Unable to process a zip containing many files
Issue
I have been monitoring node memory and as we are processing more files, the heap is steadily growing as the garbage collector seems unable to act fast enough. In a couple minutes, it ends up with a memory issue like this:
<--- Last few GCs --->
11629672 ms: Mark-sweep 1174.6 (1426.5) -> 1172.4 (1418.3) MB, 659.9 / 0 ms [allocation failure] [GC in old space requested].
11630371 ms: Mark-sweep 1172.4 (1418.3) -> 1172.4 (1411.3) MB, 698.9 / 0 ms [allocation failure] [GC in old space requested].
11631105 ms: Mark-sweep 1172.4 (1411.3) -> 1172.4 (1389.3) MB, 733.5 / 0 ms [last resort gc].
11631778 ms: Mark-sweep 1172.4 (1389.3) -> 1172.4 (1368.3) MB, 673.6 / 0 ms [last resort gc].
<--- JS stacktrace --->
==== JS stack trace =========================================
Security context: 0x3d1d329c9e59 <JS Object>
1: SparseJoinWithSeparatorJS(aka SparseJoinWithSeparatorJS) [native array.js:~84] [pc=0x3629ef689ad0] (this=0x3d1d32904189 <undefined>,w=0x2b690ce91071 <JS Array[241627]>,L=241627,M=0x3d1d329b4a11 <JS Function ConvertToString (SharedFunctionInfo 0x3d1d3294ef79)>,N=0x7c953bf4d49 <String[4]\: ,\n >)
2: Join(aka Join) [native array.js:143] [pc=0x3629ef616696] (this=0x3d1d32904189 <undefin...
FATAL ERROR: CALL_AND_RETRY_LAST Allocation failed - JavaScript heap out of memory
1: node::Abort() [/usr/bin/node]
2: 0xe2c5fc [/usr/bin/node]
3: v8::Utils::ReportApiFailure(char const*, char const*) [/usr/bin/node]
4: v8::internal::V8::FatalProcessOutOfMemory(char const*, bool) [/usr/bin/node]
5: v8::internal::Factory::NewRawTwoByteString(int, v8::internal::PretenureFlag) [/usr/bin/node]
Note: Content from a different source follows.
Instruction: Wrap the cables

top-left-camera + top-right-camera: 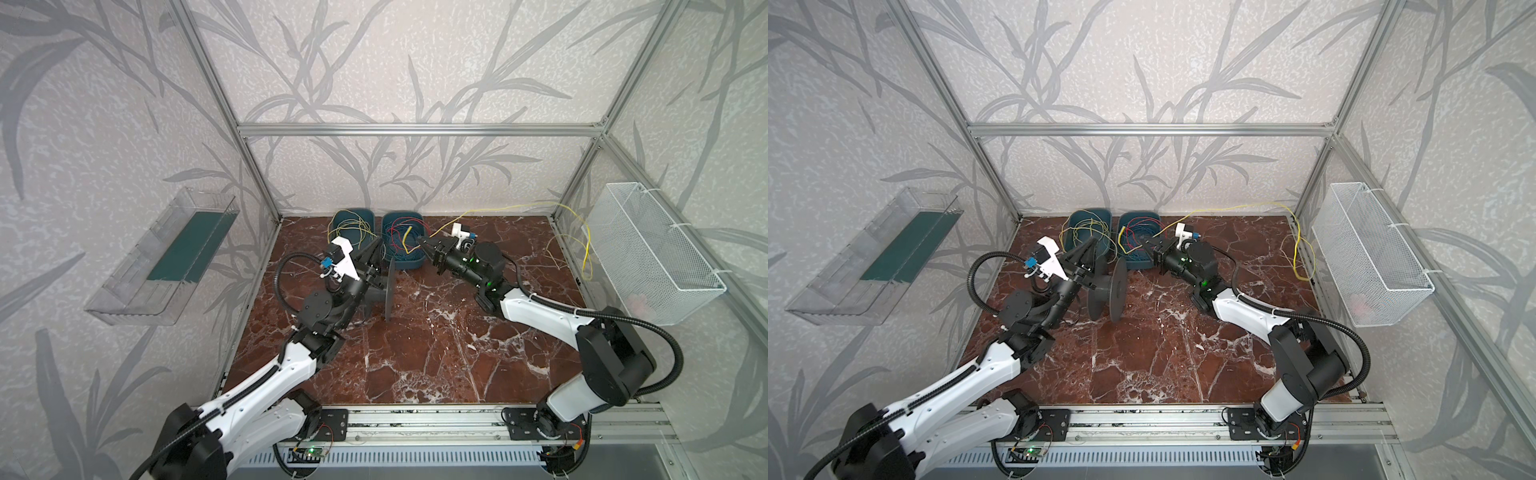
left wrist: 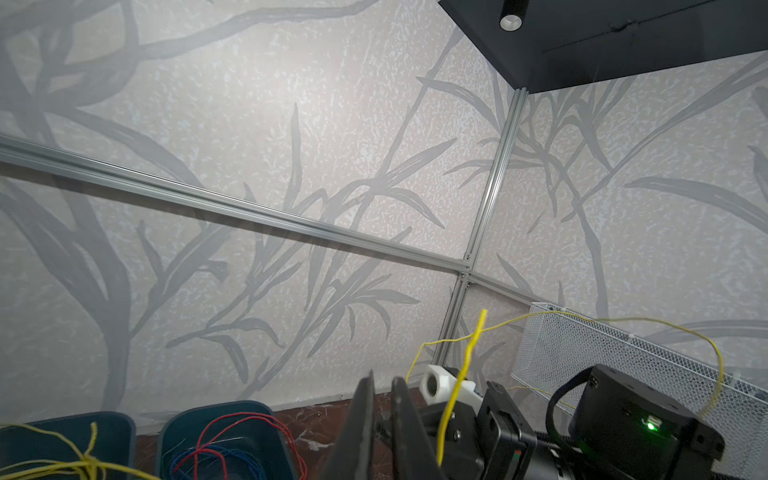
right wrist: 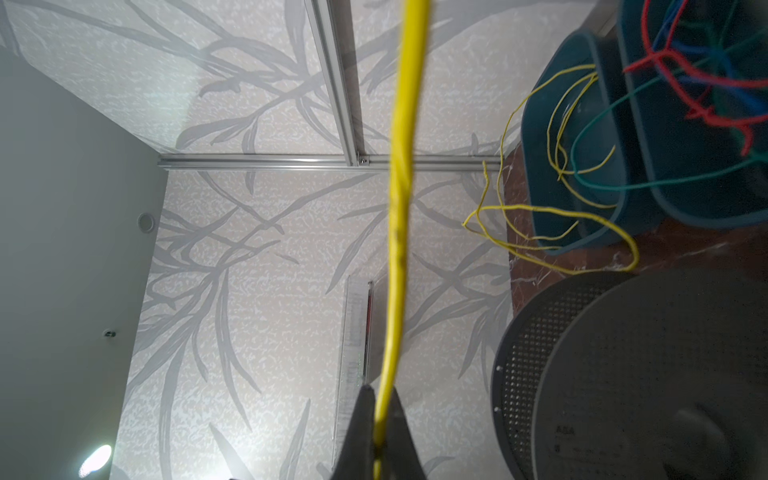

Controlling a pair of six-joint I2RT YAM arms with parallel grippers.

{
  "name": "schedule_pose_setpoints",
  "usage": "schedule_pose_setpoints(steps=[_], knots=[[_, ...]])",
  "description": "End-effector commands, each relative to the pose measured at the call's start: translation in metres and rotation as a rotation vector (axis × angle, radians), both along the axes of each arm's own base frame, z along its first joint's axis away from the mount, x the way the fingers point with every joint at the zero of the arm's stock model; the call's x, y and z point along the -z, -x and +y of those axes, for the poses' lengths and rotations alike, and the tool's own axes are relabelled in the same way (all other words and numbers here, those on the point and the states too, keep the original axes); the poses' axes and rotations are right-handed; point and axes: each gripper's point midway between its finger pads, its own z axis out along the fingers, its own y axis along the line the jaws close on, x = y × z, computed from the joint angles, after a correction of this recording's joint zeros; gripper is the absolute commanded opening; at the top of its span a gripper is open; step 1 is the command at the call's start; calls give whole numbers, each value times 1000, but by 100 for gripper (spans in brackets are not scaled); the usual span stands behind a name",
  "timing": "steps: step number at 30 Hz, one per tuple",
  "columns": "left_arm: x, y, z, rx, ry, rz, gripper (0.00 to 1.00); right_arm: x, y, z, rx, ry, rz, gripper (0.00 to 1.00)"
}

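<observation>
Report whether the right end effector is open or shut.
Shut: in its wrist view the right end effector clamps the yellow cable, jaws tight against it.

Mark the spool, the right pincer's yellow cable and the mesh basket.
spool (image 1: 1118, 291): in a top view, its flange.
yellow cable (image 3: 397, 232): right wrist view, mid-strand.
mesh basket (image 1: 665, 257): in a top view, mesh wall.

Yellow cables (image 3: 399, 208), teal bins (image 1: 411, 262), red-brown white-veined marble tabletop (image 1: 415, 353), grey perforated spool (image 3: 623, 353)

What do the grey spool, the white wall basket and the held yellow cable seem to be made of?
Grey spool: probably matte plastic; perforated flange, dull surface. White wall basket: likely painted metal mesh; fine see-through grid. Held yellow cable: smooth plastic-like insulation, twisted strands; core hidden.
</observation>
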Motion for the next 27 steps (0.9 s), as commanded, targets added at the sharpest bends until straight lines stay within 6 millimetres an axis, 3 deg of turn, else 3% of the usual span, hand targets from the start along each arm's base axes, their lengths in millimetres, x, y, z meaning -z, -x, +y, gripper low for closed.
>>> schedule_pose_setpoints(steps=[1, 4, 7, 13, 18, 27], knots=[[-3, 12, 24, -87, -33, 23, 7, -11, 0, -9, 6, 86, -55, 0], [-3, 15, 32, -127, -112, 71, 7, -9, 2, -1, -41, 147, -75, 0], [-7, 13, 27, -126, -282, 175, 21, -1, 4, 4, -72, 257, -102, 0], [7, 2, -7, 42, -406, 459, 41, 1, 16, 11, -97, 448, -221, 0], [31, 3, -44, 236, -269, 599, 49, -14, 25, 6, -41, 436, -324, 0], [70, 24, -76, 407, -26, 727, 61, -55, 37, 1, 58, 398, -469, 0]])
6: v8::internal::Runtime_SparseJoinWithSeparator(int, v8::internal::Object**, v8::internal::Isolate*) [/usr/bin/node]
7: 0x3629ef50961b
I don't think that this sample code doing nothing with each entry can produce that memory leak so I assume that this is coming from this library.
How to reproduce
Unzipper version: 0.10.11
Have a very large zip let's say 40GB containing about 1 million files and run this code:
import fs from 'fs'
import stream from 'stream'
import unzipper, { Entry } from 'unzipper'
const readStream = fs.createReadStream('xl.zip')
const voidStream = new stream.Writable({
objectMode: true,
write: (chunk: Entry, encoding, next) => {
chunk.autodrain()
next()
},
})
readStream.pipe(unzipper.Parse()).pipe(voidStream)
Update 08/06/2022
The issue seems do be correlated with the number of files in the archive
@MathieuVeber are you sure it works well with any zip containing more than 1 file compressed? I've just opened an issue, because I wasn't able to get it work with zip files containing more than 1 file
I made this small example to prove my memory concern but I've been using this library with zips containing more than 1 file for a while now. However maybe this is an issue with a newer version therefore I've added mine (0.10.11) in this one.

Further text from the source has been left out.